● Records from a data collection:

☆ ☆ ☆ ☆

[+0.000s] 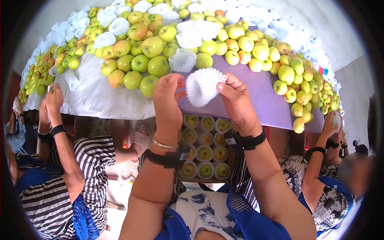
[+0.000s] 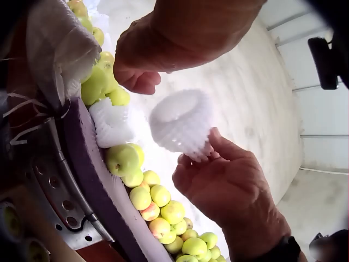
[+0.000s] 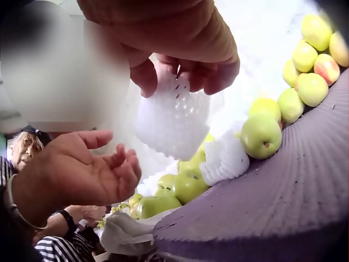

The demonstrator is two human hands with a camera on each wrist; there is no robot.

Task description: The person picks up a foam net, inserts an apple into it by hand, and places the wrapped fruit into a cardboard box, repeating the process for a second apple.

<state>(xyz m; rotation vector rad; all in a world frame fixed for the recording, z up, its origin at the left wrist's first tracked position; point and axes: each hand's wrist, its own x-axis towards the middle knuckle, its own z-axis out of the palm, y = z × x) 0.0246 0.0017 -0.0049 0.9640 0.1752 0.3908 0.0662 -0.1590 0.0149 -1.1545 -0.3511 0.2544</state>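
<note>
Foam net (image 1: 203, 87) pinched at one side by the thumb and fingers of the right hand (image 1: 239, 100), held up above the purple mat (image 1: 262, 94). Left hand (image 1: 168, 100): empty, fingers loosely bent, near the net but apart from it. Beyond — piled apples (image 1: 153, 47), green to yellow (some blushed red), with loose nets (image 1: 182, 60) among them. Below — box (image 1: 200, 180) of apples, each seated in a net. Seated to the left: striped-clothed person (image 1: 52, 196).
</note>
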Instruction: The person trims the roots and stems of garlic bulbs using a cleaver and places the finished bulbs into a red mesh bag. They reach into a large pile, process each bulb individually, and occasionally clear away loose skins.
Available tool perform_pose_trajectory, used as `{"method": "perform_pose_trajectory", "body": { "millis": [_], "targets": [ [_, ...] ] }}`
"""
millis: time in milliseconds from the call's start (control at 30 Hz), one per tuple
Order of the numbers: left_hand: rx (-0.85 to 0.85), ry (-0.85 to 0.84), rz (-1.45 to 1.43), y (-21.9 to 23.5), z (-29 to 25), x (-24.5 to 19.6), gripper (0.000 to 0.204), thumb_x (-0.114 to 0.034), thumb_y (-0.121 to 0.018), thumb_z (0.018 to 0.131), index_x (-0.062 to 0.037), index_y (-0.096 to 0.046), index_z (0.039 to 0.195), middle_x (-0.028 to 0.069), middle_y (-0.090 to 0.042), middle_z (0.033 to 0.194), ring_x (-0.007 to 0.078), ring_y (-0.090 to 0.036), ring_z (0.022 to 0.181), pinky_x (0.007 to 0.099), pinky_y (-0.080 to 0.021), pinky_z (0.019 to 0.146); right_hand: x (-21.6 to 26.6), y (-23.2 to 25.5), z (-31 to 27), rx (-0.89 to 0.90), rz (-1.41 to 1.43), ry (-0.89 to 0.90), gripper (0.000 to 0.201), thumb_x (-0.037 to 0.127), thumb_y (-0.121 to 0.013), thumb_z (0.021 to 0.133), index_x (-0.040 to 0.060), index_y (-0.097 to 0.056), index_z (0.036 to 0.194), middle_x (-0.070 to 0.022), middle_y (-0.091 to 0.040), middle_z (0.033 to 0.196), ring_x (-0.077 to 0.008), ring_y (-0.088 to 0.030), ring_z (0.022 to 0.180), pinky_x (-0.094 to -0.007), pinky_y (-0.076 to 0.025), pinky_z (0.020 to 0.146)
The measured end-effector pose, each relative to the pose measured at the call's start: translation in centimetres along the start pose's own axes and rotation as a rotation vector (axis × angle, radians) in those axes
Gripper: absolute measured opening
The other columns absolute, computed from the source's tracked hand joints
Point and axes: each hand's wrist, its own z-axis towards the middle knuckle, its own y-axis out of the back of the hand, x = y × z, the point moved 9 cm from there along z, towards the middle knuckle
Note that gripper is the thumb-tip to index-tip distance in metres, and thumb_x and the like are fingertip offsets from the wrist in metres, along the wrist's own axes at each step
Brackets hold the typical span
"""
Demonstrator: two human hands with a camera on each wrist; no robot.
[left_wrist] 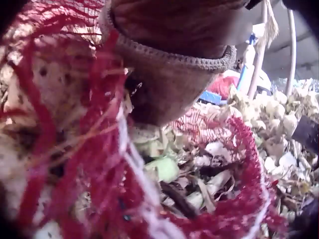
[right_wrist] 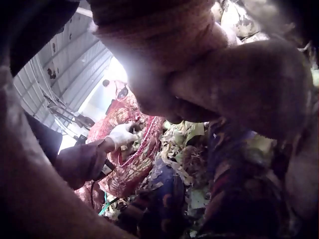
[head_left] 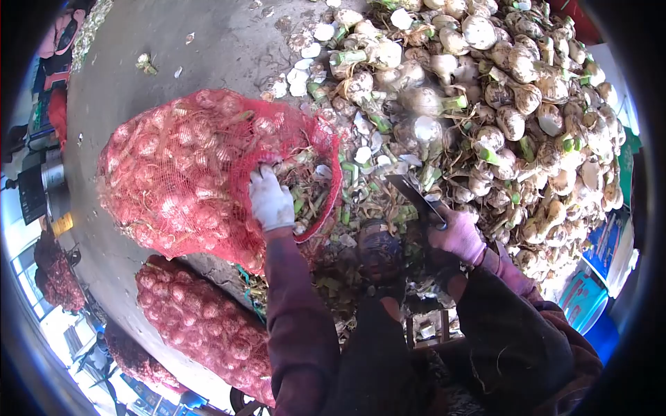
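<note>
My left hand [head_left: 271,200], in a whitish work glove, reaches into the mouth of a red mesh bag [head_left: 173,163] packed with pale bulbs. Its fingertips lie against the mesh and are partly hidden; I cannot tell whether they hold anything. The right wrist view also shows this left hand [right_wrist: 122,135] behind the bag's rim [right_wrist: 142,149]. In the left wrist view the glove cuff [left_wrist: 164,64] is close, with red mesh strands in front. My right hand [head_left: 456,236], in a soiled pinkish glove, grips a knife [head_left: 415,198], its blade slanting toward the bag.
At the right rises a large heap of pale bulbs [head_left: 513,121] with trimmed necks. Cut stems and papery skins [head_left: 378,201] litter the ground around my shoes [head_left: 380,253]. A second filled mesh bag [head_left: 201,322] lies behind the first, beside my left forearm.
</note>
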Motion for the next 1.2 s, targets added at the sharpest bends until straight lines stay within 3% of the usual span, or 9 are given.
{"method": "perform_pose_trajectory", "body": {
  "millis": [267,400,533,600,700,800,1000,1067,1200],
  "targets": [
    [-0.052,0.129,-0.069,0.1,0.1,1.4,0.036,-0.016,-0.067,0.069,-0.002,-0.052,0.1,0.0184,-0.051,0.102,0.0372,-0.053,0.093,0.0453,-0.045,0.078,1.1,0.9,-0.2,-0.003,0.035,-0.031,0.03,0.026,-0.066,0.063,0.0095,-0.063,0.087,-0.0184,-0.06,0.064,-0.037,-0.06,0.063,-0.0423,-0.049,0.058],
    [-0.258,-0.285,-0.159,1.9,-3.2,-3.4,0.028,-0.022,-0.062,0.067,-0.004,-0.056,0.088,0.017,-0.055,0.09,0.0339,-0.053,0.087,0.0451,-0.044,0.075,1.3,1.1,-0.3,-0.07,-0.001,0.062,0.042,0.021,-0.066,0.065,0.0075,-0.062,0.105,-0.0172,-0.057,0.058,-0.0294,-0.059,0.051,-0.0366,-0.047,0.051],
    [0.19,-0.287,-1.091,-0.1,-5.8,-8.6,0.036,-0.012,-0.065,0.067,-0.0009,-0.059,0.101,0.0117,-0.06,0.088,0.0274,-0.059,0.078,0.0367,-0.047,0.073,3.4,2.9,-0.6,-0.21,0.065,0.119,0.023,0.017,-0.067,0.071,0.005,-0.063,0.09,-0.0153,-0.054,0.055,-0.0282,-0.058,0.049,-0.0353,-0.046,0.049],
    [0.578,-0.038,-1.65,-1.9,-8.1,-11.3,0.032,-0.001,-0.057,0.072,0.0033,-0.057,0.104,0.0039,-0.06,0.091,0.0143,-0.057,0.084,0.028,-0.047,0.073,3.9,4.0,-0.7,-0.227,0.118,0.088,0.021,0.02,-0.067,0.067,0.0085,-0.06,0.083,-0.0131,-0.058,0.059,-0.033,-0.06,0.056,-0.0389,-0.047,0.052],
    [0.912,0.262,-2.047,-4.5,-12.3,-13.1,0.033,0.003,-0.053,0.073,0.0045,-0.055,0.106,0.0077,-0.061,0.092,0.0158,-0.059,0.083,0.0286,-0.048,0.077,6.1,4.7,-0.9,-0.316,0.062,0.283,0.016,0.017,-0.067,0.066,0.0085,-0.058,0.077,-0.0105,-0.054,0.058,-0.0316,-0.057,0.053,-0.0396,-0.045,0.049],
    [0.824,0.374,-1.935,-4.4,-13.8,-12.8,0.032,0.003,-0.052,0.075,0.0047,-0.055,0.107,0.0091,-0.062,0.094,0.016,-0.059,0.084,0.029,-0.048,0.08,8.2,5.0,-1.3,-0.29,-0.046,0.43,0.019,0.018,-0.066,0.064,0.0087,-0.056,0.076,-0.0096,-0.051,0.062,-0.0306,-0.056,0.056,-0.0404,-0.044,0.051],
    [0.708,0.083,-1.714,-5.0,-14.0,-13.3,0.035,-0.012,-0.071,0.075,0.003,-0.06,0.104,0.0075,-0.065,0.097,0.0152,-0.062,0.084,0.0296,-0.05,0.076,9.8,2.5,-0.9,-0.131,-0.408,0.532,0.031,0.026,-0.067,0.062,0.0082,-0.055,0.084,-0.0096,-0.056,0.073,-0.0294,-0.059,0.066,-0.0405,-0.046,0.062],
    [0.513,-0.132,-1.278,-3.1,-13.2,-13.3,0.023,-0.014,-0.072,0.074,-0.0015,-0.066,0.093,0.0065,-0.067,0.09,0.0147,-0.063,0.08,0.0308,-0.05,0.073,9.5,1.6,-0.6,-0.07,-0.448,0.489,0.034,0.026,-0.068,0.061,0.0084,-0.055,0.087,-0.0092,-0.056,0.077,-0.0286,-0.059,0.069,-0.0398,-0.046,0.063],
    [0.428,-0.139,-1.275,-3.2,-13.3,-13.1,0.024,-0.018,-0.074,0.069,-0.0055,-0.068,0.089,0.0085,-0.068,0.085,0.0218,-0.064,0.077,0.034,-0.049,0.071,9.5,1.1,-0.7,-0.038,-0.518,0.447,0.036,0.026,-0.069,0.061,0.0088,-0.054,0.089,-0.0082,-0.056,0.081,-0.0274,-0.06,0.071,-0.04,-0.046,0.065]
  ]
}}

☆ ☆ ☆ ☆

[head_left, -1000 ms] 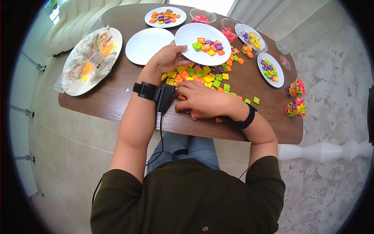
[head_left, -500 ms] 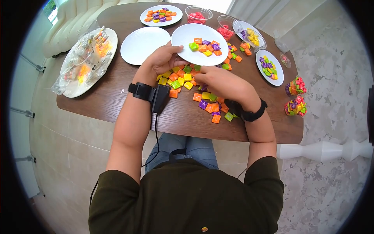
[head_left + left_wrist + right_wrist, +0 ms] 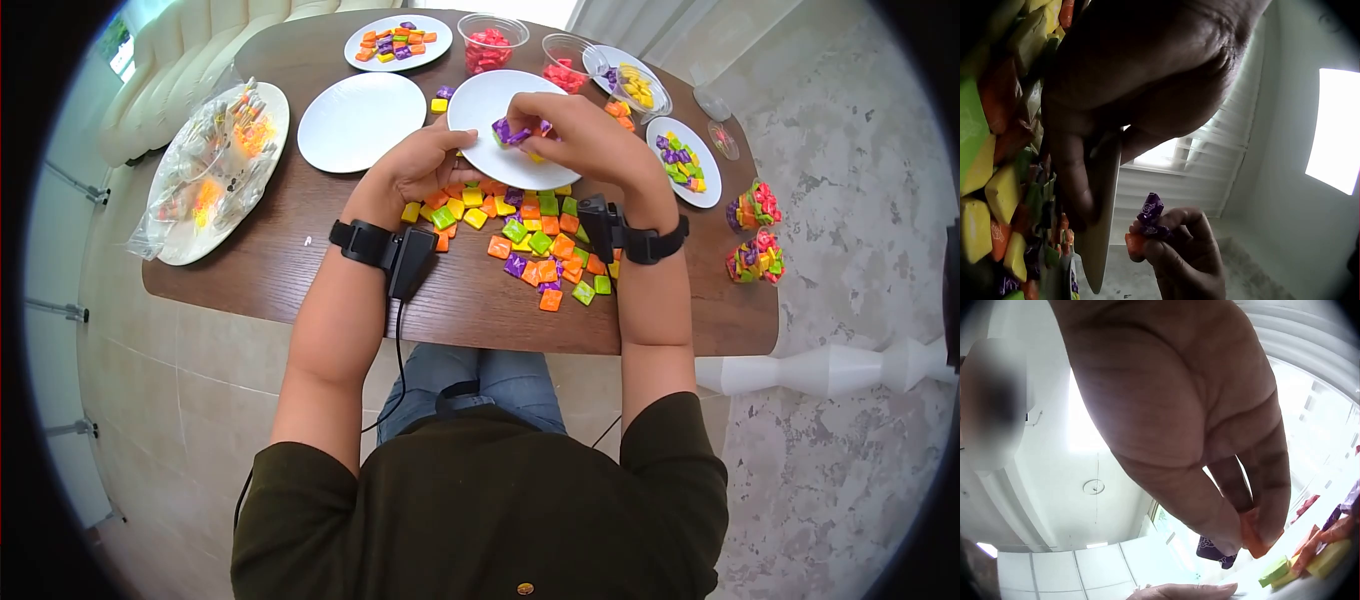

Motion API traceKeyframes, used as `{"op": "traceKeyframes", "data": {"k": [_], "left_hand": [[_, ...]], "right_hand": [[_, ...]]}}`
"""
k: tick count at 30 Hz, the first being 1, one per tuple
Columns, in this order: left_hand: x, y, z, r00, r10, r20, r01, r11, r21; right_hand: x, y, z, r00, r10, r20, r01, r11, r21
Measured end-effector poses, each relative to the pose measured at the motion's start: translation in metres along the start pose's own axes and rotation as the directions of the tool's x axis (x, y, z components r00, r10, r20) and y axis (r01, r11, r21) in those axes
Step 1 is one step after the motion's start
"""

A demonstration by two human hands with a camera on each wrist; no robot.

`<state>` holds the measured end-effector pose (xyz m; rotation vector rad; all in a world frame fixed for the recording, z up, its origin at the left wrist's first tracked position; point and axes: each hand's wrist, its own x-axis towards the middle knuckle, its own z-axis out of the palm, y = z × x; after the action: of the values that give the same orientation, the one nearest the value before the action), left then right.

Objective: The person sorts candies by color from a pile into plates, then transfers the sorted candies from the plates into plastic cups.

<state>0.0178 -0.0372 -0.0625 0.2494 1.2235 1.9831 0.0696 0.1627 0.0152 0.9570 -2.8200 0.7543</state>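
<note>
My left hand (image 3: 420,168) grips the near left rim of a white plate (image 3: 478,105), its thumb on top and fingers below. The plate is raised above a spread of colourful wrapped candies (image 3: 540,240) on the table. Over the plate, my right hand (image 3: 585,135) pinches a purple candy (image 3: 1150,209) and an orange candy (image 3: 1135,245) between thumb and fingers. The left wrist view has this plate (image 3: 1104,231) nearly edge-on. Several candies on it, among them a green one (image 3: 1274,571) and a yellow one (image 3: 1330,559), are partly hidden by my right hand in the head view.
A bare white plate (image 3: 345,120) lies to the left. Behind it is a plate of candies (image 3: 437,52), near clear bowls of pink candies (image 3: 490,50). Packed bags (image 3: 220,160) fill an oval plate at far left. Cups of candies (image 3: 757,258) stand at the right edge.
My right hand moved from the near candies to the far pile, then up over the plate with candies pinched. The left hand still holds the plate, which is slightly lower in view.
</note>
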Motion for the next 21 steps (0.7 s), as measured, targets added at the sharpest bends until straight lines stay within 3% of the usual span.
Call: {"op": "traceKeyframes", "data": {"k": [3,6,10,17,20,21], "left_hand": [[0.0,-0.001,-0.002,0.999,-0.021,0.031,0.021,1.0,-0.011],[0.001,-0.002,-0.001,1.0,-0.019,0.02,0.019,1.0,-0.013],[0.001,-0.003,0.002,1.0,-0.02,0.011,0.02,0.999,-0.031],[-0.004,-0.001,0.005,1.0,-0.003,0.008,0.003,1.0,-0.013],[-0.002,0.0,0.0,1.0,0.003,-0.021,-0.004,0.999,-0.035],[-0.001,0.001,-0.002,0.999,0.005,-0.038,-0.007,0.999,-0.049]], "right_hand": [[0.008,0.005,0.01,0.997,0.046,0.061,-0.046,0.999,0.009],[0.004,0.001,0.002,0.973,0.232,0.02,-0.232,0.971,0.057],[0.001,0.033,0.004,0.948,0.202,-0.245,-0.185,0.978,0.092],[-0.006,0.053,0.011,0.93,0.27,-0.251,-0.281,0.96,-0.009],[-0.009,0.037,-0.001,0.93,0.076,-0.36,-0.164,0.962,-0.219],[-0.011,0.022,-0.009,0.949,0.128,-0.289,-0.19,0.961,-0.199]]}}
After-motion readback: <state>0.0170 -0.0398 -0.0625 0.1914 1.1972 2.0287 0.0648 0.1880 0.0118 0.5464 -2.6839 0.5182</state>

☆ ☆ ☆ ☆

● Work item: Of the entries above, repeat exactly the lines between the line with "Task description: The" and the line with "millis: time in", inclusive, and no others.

● Result of the exercise:
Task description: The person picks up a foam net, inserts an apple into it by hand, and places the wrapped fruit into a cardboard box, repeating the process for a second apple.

<state>(xyz m; rotation vector rad; all in a world frame fixed for the recording, z up, its origin at the left wrist's first tracked position; point and axes: each hand's wrist, its own x-axis towards the middle knuckle, its own z-axis out of the palm, y = z × x) 0.0246 0.0017 -0.0049 0.9640 0.1752 0.3908 0.0662 -0.1590 0.0149 -1.1545 -0.3511 0.2544</state>
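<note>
Foam net (image 1: 203, 87) pinched at one side by the thumb and fingers of the right hand (image 1: 239, 100), held up above the purple mat (image 1: 262, 94). Left hand (image 1: 168, 100): empty, fingers loosely bent, near the net but apart from it. Beyond — piled apples (image 1: 153, 47), green to yellow (some blushed red), with loose nets (image 1: 182, 60) among them. Below — box (image 1: 200, 180) of apples, each seated in a net. Seated to the left: striped-clothed person (image 1: 52, 196).
</note>
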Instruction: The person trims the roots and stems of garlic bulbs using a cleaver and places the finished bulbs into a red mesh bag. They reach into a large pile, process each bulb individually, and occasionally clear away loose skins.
Available tool perform_pose_trajectory, used as `{"method": "perform_pose_trajectory", "body": { "millis": [_], "targets": [ [_, ...] ] }}`
"""
millis: time in milliseconds from the call's start (control at 30 Hz), one per tuple

The output is finished.